The lawsuit also includes Caballero’s estate as a defendant in addition to Arden Villas and The Preiss Company. The plaintiffs have requested a jury trial and are seeking damages of more than $30,000.

The Preiss Company is among the top 10 largest providers of off-campus housing for college students in the U.S.

Negligent hiring, supervision, and retention in California

Like Florida, California also recognizes causes of action for negligent hiring, supervision, and retention. Employers have a duty of care to protect their employees and the public from potentially foreseeable harm. Within the context of hiring employees, this means that employers must conduct criminal background checks to identify any convictions that directly relate to the duties of their jobs and could impact the safety of the workplace and the public.

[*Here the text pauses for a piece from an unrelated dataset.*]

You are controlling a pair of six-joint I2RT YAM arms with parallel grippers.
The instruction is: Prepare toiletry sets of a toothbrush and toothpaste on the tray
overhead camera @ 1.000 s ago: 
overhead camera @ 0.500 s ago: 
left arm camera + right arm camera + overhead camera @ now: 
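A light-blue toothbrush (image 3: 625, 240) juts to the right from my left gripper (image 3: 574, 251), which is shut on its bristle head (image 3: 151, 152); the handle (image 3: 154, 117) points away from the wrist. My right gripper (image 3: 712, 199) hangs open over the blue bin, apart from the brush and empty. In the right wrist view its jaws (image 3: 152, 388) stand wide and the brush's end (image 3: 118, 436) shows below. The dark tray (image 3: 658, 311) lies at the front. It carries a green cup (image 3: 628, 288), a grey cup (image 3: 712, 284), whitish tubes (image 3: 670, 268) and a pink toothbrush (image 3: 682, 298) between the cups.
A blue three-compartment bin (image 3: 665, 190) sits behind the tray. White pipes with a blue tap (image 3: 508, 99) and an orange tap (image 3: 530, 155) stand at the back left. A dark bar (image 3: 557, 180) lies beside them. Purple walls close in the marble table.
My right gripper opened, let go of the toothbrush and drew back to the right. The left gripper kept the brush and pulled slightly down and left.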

In Marcano’s case, her killer had a criminal record, including allegations that he had previously sexually harassed other women. The combination of his criminal record and his past incidents of harassing women might mean that his stalking and attacking Marcano, whom he had also harassed, was reasonably foreseeable. By hiring him to work as a maintenance worker and providing him with a master key, Arden Villas and The Preiss Company likely engaged in negligent hiring.

Companies can also be sued for negligent supervision of employees. When an employee is given broad access with minimal supervision such as what occurred with Caballero, the employer can be found liable for negligent supervision when someone is injured or killed as a result.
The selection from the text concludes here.